Он тоже принял ислам и стал Асланом Салаевым. Но до того прошел проверку кровью, поучаствовав в расстрелах колонн федералов и пленных солдат. Чеченцы не доверяли словам, они верили только делам.
Он честно отвоевал год, был контужен и отправлен залечивать раны на грузинскую сторону, где вначале «припухал», а потом в свободное от «припухания» время учил боевиков минно-взрывному делу, так как по основной военной специальности был сапером. Про растяжки он им, конечно, не рассказывал, растяжки его ученики ставить и без него умели, он учил их устанавливать минные поля, обезвреживать мины-ловушки, вытапливать в полевых условиях тол из снарядов, подрывать мосты и здания, обходясь минимальным количеством взрывчатки.
— Подходы к лагерю минируются «улиткой», — рисовал он прутиком на земле карту, помечая точками противопехотки. — В центре — схрон, по окружности расположенные спиралью минные поля. — Вычерчивал похожую на пружину часов, только не такую плотную, спираль. — Таким образом, вы сможете легко проходить минное заграждение, продвигаясь по часовой стрелке по заранее намеченным ориентирам и меткам, а противник попадет на мины…

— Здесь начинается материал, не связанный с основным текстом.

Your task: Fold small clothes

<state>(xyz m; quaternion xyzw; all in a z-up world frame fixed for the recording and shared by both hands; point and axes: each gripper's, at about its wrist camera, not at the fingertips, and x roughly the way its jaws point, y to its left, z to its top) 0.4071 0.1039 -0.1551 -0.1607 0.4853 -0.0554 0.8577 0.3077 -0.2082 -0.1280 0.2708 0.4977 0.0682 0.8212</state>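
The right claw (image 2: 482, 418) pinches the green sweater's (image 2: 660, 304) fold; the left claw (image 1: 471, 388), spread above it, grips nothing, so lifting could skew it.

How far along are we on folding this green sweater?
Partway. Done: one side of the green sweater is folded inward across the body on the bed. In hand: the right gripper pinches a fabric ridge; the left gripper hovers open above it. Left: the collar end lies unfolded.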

Это была азбука, но незнакомая чеченцам азбука. Не по душе им было саперное дело — им бы коня и кинжал в руки. Ну, или в крайнем случае гранатомет и джип «Чероки». Не к лицу чеченскому мужчине на брюхе по грязи ползать и землю лопатой ковырять. Но вступать в открытые бои у чеченцев силенок уже не хватало, поэтому они осваивали новую для них минно-взрывную тактику войны, минируя дороги, машины и здания. Так что Аслан Салаев пришелся как нельзя кстати, сделав быструю карьеру от рядового бойца до минера-инструктора.
Ну и ладно! Лучше учить других в «пионерском лагере» в Грузии, чем ходить в атаки на федералов в Чечне. Чем дальше от фронта, тем целее будешь! Или не так?